Un commerce transcontinental vieux de plusieurs siècles à nos jours

Cette hybridité des cultures qui semblait dans un premier temps n’être l’apanage que de l’occident va peu à peu s’exprimer dans les arts du Japon et de la Chine avec par exemple l’arrivée du bleu de Prusse dans les années 1820 (période Sakoku) par les Hollandais qui étaient alors les seuls autorisés à commercer avec le Japon. Ce bleu si caractéristique des estampes de Hokusai ou Hiroshige va notamment révolutionner l’art des estampes japonaises. Ce métissage culturel se caractérise également par un mouvement d’occidentalisation, notamment par la découverte des techniques du réalisme de la peinture européenne telle que l’utilisation de la perspective et du dessin fluide des vêtements. Le japonisme aura à son tour un grand impact sur les artistes occidentaux et sera une source inépuisable pour l’inspiration des peintres impressionnistes européens tels que Monet ou Van Gogh.

S’agissant de l’art chinois contemporain, prenons l’exemple du peintre Zao Wou-Ki, artiste d’origine chinoise et actuellement exposé jusqu’au 6 janvier 2019 au Musée des arts modernes de la ville de Paris. Henri Michaux disait, suite à l’une de ses collaborations avec le peintre abstrait, que « L’espace est silence ». Cette exposition vous permettra de découvrir l’évolution de l’artiste au cours de sa carrière. S’il tente dans un premier temps de s’éloigner de la tradition calligraphique chinoise en utilisant principalement de l’huile et en passant par de la figuration stylisée sur de grands tableaux, il reviendra à la fin de sa vie à l’encre de Chine, renouant dès lors avec ses origines.

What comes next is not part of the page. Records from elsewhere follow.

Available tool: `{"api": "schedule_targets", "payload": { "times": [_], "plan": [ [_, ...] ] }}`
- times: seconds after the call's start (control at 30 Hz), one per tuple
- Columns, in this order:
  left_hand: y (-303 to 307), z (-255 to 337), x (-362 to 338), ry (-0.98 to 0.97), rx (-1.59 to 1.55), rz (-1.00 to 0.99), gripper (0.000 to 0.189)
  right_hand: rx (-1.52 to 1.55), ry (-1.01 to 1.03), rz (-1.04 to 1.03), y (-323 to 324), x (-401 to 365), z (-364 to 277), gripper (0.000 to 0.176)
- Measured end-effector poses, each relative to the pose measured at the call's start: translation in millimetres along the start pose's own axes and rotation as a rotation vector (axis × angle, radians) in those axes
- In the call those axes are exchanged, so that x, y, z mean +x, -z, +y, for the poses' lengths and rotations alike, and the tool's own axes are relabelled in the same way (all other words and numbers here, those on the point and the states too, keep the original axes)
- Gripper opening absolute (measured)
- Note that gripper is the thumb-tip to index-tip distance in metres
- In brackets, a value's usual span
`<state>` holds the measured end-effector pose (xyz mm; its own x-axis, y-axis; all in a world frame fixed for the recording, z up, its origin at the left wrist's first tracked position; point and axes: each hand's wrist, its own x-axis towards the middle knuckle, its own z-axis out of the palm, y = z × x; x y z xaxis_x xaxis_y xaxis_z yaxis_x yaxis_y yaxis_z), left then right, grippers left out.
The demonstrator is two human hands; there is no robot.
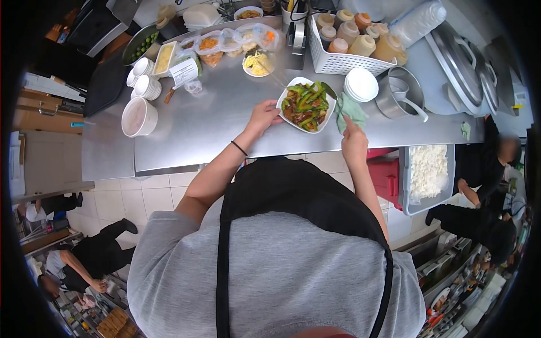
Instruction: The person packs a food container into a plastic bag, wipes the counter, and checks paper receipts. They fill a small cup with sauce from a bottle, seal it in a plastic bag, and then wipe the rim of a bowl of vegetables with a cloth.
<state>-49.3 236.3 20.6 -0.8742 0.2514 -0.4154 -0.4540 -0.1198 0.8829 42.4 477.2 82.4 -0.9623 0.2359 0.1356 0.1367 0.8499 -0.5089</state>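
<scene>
A white square bowl (pixel 285 116) of sliced green peppers and brown meat (pixel 307 106) sits on the steel counter in front of me. At its left rim is my left hand (pixel 265 117), with thumb and fingers on the edge. My right hand (pixel 354 135) is closed around the handle of a spoon (pixel 329 90), whose dark bowl end reaches the right rim of the dish. Under the spoon handle and beside my right hand lies a crumpled green cloth (pixel 354 111).
Beyond the cloth are stacked white bowls (pixel 361 84), a metal pot (pixel 401 93) and a white basket (pixel 355 63) of squeeze bottles. White tubs (pixel 140 117) stand left. A rice bin (pixel 404 180) is below the counter's right side. Co-workers (pixel 96 253) are on both sides.
</scene>
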Motion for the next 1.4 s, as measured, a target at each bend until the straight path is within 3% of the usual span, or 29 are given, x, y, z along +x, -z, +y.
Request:
{"api": "schedule_targets", "payload": {
  "times": [0.1, 0.17, 0.33, 0.53, 0.6, 0.8, 1.13, 1.2, 1.33, 1.4],
  "plan": [
    [-0.2, 0.0, -0.3, -0.017, 0.002, -0.005, 0.033, -0.021, 0.022, -0.033, 17.6, 6.9, -0.9, 0.039],
    [-1.4, 1.3, -1.2, -0.01, 0.004, -0.001, 0.033, -0.195, 0.074, -0.03, 27.1, 13.4, -1.9, 0.035],
    [-0.9, 3.1, -2.5, 0.0, 0.029, -0.009, 0.033, -0.18, 0.127, -0.06, 22.3, 27.2, 4.9, 0.033],
    [-0.4, 0.2, 0.1, -0.008, 0.027, -0.008, 0.033, 0.118, 0.013, -0.272, 12.8, 48.4, 24.6, 0.032],
    [-0.3, -0.2, -0.2, -0.018, 0.02, 0.01, 0.034, 0.367, -0.024, -0.378, 11.3, 57.4, 38.1, 0.03],
    [-0.9, -1.1, 0.1, -0.025, 0.02, 0.021, 0.034, 0.541, -0.177, -0.437, 42.1, 56.9, 40.8, 0.027],
    [1.1, -2.3, 2.2, -0.008, 0.065, -0.027, 0.036, 0.346, 0.022, -0.308, 61.2, 30.2, 22.4, 0.03],
    [1.0, -1.5, 2.0, -0.007, 0.066, -0.03, 0.036, 0.28, 0.165, -0.232, 55.1, 24.4, 20.0, 0.033],
    [-0.4, 0.5, -0.3, 0.0, 0.063, -0.016, 0.035, 0.218, 0.12, -0.282, 54.4, 18.1, 12.9, 0.035],
    [-1.1, 1.5, -2.0, 0.003, 0.059, -0.009, 0.035, 0.215, 0.084, -0.122, 51.5, 18.9, 15.7, 0.036]
  ]
}}
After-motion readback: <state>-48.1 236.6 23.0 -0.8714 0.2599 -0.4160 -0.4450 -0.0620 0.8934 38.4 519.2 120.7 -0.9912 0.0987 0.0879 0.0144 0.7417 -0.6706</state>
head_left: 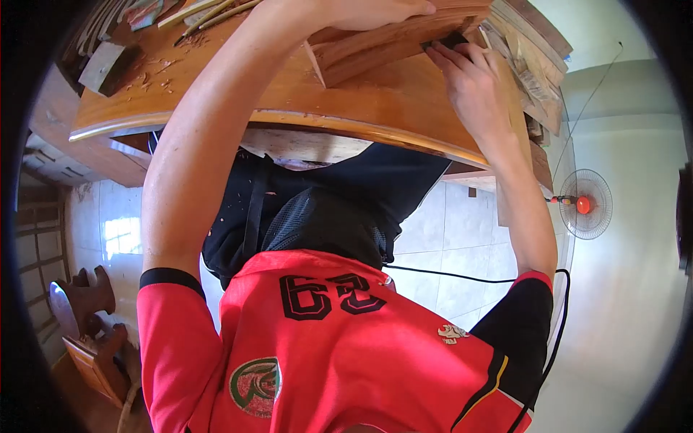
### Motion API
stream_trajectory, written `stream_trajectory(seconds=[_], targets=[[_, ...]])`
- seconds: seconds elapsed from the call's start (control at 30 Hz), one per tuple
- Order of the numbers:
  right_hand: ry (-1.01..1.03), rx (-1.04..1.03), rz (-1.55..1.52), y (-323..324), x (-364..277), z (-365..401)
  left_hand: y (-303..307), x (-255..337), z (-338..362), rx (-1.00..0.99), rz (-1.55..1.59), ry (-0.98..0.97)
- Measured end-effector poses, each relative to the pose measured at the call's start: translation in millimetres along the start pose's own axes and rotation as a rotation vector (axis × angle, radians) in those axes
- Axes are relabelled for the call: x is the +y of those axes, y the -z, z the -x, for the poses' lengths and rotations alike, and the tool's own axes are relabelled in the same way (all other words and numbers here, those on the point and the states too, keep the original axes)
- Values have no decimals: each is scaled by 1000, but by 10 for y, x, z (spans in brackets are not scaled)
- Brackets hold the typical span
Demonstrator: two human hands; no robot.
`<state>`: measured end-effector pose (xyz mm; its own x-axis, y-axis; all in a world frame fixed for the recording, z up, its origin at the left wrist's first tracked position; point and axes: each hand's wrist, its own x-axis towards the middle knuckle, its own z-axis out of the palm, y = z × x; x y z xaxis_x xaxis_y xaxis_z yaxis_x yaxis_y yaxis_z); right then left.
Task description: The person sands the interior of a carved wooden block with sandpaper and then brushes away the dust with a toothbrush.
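A reddish-brown wooden board (375,47) with a carved, wavy face stands on its edge on the table, at the top of the head view. My left hand (361,13) lies over its upper edge and grips it; part of the hand is cut off by the frame. Near the board's right end, my right hand (469,72) pinches a small flat black piece (449,41), pressed against the wood. The fingers partly cover that piece, and I cannot make out its exact kind.
The table (289,90) has a rounded front edge. Wood shavings (155,76), thin sticks (209,16) and a wooden block (107,66) are at the left. Stacked wood pieces (530,65) line the right. A fan (585,204) stands beyond; a black cable (462,276) crosses near my right arm.
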<state>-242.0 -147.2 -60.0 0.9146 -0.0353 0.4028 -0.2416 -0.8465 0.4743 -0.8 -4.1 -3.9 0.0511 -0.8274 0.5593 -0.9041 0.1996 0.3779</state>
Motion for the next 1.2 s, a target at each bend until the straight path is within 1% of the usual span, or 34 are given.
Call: stream_trajectory(seconds=[0.1, 0.17, 0.2, 0.27, 0.3, 0.43, 0.5, 0.57, 0.6, 0.67, 0.77, 0.8, 0.87, 0.9, 0.97, 1.07, 1.17, 1.2], targets=[[-53, 4, -22, 41, 58, -22, -22, -23, 16, 36, 8, -8], [-78, 21, -10, 59, -59, -125, -43, -80, 49, 59, -5, 38], [-53, 14, -22, 37, -136, -126, -30, -76, 62, 74, -9, 60], [-11, 15, -23, -30, -224, -122, 38, -52, 51, 22, -16, 44], [-26, 6, -29, -36, -198, -97, 43, -22, 38, -12, -10, 29], [-64, 8, -27, 64, -71, -125, 14, -67, 65, 29, -25, 18], [-29, 23, -19, 34, -132, -217, 37, -85, 114, 81, -31, 25], [26, 18, 15, -18, -222, -212, 82, -38, 94, 10, -36, 47], [-6, 18, -46, -38, -206, -182, 100, -15, 61, -23, -39, 48], [-66, 13, -173, -79, -147, -126, 3, -63, 40, -2, -33, 33], [-74, 22, -73, 75, -17, -218, -64, -145, 31, 55, -25, 25], [-76, -18, -77, 80, -80, -242, -32, -131, 67, 81, -22, 33], [-85, -87, -65, 121, -192, -298, 68, -82, 89, 23, -2, 48], [-68, -42, -100, 65, -182, -284, 108, -45, 89, -5, 10, 49], [-42, 38, -162, -71, -144, -189, 37, -70, 73, 16, -18, 27], [-144, 5, -96, 96, -92, -230, 26, -104, 85, 75, -13, 9], [-77, 17, 44, 99, -166, -271, 37, -71, 181, 108, -9, 14], [-55, 7, 29, 117, -205, -286, 56, -60, 180, 121, -15, 11]])
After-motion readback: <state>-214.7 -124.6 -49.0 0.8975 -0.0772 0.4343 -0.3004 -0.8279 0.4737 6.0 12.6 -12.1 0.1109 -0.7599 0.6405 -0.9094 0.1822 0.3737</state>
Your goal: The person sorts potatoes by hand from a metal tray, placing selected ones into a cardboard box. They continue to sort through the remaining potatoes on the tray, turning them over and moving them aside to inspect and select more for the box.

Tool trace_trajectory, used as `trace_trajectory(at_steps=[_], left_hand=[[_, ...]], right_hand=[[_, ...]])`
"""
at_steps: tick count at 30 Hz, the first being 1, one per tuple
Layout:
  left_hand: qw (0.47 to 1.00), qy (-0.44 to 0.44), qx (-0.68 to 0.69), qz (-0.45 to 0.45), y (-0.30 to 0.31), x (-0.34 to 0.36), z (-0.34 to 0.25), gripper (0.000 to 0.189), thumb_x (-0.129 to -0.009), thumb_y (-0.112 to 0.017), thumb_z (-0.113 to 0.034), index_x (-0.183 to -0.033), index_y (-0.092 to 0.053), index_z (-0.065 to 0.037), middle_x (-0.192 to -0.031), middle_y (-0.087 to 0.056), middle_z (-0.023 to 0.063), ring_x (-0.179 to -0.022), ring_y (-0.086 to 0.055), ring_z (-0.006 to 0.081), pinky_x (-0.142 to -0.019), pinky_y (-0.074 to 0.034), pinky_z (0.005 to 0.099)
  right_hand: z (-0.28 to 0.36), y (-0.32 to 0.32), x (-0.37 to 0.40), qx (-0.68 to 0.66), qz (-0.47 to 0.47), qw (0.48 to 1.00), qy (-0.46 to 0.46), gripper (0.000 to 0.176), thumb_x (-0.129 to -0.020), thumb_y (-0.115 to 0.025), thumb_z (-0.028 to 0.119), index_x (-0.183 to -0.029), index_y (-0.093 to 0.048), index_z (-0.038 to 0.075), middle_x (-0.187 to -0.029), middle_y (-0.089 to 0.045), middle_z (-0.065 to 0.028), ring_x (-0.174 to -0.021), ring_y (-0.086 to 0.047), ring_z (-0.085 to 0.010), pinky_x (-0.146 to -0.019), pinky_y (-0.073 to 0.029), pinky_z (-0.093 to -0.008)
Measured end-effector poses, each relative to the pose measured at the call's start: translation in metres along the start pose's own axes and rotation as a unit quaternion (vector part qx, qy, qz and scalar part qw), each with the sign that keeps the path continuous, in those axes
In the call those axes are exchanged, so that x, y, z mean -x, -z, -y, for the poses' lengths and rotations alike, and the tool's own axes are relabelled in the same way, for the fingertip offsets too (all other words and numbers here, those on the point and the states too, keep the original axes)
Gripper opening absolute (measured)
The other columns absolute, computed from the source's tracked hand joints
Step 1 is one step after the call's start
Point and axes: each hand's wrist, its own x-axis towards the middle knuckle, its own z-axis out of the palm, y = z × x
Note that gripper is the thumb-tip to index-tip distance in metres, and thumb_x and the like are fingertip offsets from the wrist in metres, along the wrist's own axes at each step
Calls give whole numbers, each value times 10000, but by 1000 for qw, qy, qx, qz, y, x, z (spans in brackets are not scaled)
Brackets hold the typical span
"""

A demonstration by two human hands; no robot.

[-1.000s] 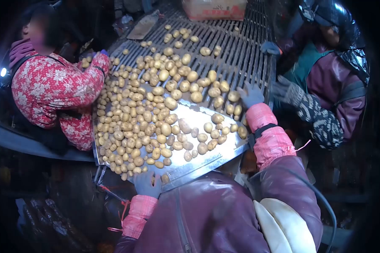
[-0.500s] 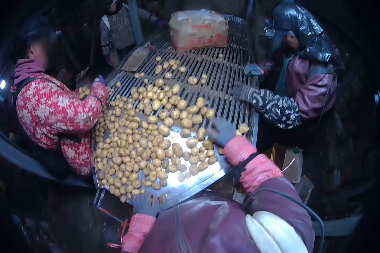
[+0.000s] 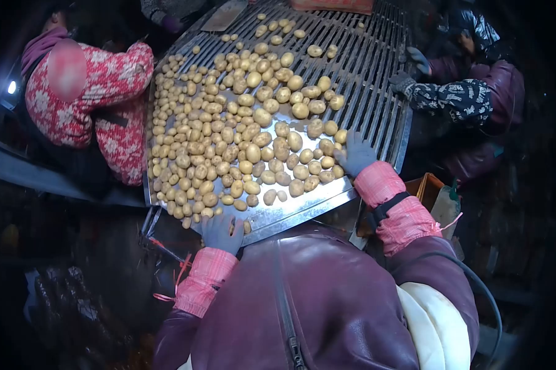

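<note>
A heap of small yellow potatoes (image 3: 241, 135) covers a slatted roller table (image 3: 367, 68) and the smooth metal sheet (image 3: 293, 213) at its near end. My left hand (image 3: 221, 233), in a blue-grey glove, is curled over the near edge of the sheet. A potato shows between its fingers, and I cannot make out whether it grips it. My right hand (image 3: 356, 154), also gloved, lies with fingers spread on the right side of the heap, touching the outermost potatoes. Pink cuffs and a dark red jacket cover my arms.
A person in a red floral jacket (image 3: 99, 92) leans at the table's left side. On the right, another person's patterned sleeve (image 3: 457, 98) and gloved hand (image 3: 417, 60) reach to the rollers. A red-printed box (image 3: 333, 5) sits at the far end. An orange crate (image 3: 429, 185) stands under my right arm.
The view has tilted down and closer. My right hand moved from the heap's right edge slightly back toward me. My left hand stays at the sheet's near edge. The potatoes have spread toward me.
</note>
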Motion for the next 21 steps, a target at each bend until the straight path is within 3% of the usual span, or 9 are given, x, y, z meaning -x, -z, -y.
trace_trajectory(at_steps=[1,5,8,9,14,17,21], left_hand=[[1000,3,-2,8,-1,1,2,141,-805,-703,-225,-849,-665,-98,-802,-623,98,-787,-590,319,-849,-401,456],[998,31,-29,48,-4,3,4,189,-828,-668,-273,-764,-621,-101,-762,-577,84,-773,-578,306,-864,-390,476],[999,15,-14,47,-10,13,15,209,-839,-676,-307,-811,-636,-103,-803,-592,79,-838,-586,297,-902,-390,476],[999,22,7,45,-7,16,16,221,-839,-679,-321,-849,-647,-103,-843,-600,87,-862,-586,304,-918,-388,483],[994,62,89,-19,6,1,10,411,-825,-710,-374,-1113,-668,-84,-1110,-616,149,-1035,-566,368,-1020,-364,515],[999,40,-17,27,7,-31,36,671,-846,-661,-466,-1352,-535,-45,-1415,-492,195,-1290,-439,415,-1119,-297,523],[973,51,-141,177,-2,-76,60,910,-851,-563,-635,-1519,-316,-68,-1587,-268,186,-1444,-234,434,-1189,-153,561]], right_hand=[[7,-14,-2,-47,-52,997,20,681,-860,-618,504,-1414,-434,153,-1250,-528,-238,-1047,-595,-426,-878,-489,-527],[59,-9,-2,-6,25,996,83,668,-832,-673,446,-1376,-475,113,-1250,-521,-261,-1066,-581,-435,-907,-467,-527],[64,-7,7,-26,-39,978,201,696,-804,-700,414,-1409,-485,144,-1354,-477,-253,-1229,-479,-464,-978,-429,-534],[69,-9,15,-37,-74,967,239,703,-798,-703,414,-1416,-491,153,-1380,-463,-252,-1270,-448,-473,-991,-420,-541],[85,-11,49,17,-61,955,289,693,-787,-712,421,-1401,-534,156,-1520,-354,-232,-1412,-262,-519,-1022,-359,-623],[94,-20,51,40,-36,950,306,610,-845,-650,407,-1389,-539,155,-1502,-392,-199,-1435,-262,-464,-1047,-317,-631],[105,-26,45,83,2,935,345,512,-918,-562,358,-1381,-536,142,-1467,-451,-162,-1446,-297,-371,-1094,-242,-634]])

Ses créations seront également influencées par les œuvres de peintres impressionnistes tels que Monet et ses nymphéas.

Ainsi, on peut dire que l’ouverture commerciale est la résultante d’un échange interculturel multiséculaire. S’agissant de l’ouverture économique progressive de la Chine de 1979 à 1992, elle est la conséquence principale de la visibilité internationale d’artistes contemporains chinois tel Zao Wou-Ki permettant alors une hybridation et un épanouissement de la créativité artistique orientale et occidentale.